WHAT YOU NEED TO DO » Count the lines below that contain the word "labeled", and reply with that number alone.

MATERIAL FOR THIS TASK »
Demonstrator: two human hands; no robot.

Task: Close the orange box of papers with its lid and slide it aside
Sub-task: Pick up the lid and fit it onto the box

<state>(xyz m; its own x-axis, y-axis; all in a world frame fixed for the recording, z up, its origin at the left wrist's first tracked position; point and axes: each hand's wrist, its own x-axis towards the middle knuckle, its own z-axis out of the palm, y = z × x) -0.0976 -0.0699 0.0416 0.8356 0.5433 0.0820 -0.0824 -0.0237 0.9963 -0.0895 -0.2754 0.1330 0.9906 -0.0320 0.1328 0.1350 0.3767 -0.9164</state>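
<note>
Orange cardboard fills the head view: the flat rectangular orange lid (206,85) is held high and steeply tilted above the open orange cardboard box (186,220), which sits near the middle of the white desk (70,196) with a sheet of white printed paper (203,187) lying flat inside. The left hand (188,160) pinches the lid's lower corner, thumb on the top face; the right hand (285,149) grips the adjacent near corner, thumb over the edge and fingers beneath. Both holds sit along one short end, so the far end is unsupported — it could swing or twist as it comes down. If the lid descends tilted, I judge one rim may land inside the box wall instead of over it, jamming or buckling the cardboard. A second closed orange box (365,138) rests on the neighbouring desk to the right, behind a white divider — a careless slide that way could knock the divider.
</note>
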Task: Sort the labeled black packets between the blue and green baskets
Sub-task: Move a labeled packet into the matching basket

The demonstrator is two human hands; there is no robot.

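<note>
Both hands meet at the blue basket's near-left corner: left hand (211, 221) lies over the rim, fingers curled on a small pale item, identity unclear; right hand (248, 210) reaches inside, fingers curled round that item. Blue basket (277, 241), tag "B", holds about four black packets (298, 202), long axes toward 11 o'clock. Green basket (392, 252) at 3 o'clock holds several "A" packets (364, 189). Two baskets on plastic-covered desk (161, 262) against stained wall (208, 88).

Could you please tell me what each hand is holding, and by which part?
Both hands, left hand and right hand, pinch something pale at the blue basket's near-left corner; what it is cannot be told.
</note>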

YOUR SOLUTION » 2